La activación desde enero de 2024 del CBAM, denominado comúnmente “arancel al carbono”, supone que los fertilizantes y otros bienes intensivos en emisiones deberán asumir un sobrecoste basado en la cantidad de dióxido de carbono incorporado en su producción. Según Fertilizers Europe, cualquier suspensión de este mecanismo sobre los fertilizantes supondría una desventaja para los productores de la Unión, quienes han enfrentado históricamente competencia de países sin precios al carbono y con estándares ambientales que consideran más laxos. EFECOM recogió la declaración de la patronal: “Durante años, los productores de la UE se han enfrentado a una competencia desleal de regiones sin precios del carbono y con estándares ambientales significativamente más bajos”.

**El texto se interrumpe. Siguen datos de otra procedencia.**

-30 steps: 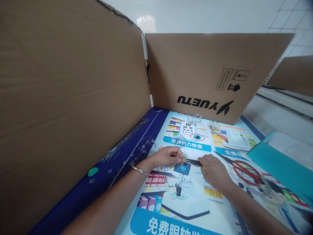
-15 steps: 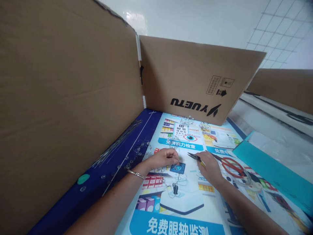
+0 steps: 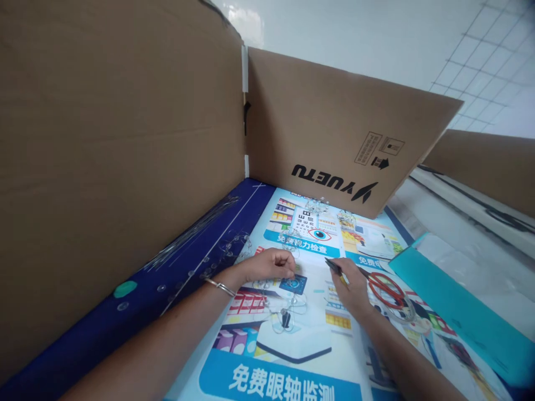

La organización advirtió sobre los riesgos de modificar la política de ajustes al carbono en la frontera común. Fertilizers Europe alertó que “dar marcha atrás ahora pondría a Europa en un grave riesgo de perder su base industrial y volverse totalmente dependiente de importaciones con alto contenido de carbono”, situación que, según el sector, atentaría contra la seguridad de suministro y la soberanía productiva en el ámbito de los fertilizantes.
En su comunicado, la asociación recalcó la importancia de mantener regulaciones consistentes y previsibles, tanto para proteger la industria como para promover las inversiones necesarias en un contexto marcado por la transformación energética y las exigencias climáticas. Fertilizers Europe también defendió la transparencia de los costes del carbono y reclamó al Ejecutivo comunitario que no debilite instrumentos diseñados para proteger a la industria europea frente a prácticas consideradas desleales por parte de otras regiones.
La propuesta de la Comisión Europea, enmarcada dentro de los intentos por apoyar a los agricultores afectados por el encarecimiento de los insumos y la volatilidad en los mercados internacionales, suscita resistencias dentro del propio sector que, según Fertilizers Europe y la patronal española Anffe, teme un incremento de la competencia de importaciones procedentes de países con menores exigencias climáticas. Estas organizaciones sostienen que la suspensión de aranceles y del CBAM puede favorecer el ingreso de productos con mayor huella de carbono, desplazando la producción interna y comprometiendo los objetivos de autonomía y sostenibilidad.
Fertilizers Europe reiteró la necesidad de que la política europea priorice la estabilidad regulatoria para afrontar los retos de suministro, la transición ecológica y la competencia internacional. Según consignó EFECOM, el sector insistió en su oposición a iniciativas que, según interpreta, encarecen la situación de un tejido productivo que ya presenta signos de estrés y cuya resistencia consideran esencial para la seguridad alimentaria y la autonomía estratégica de Europa.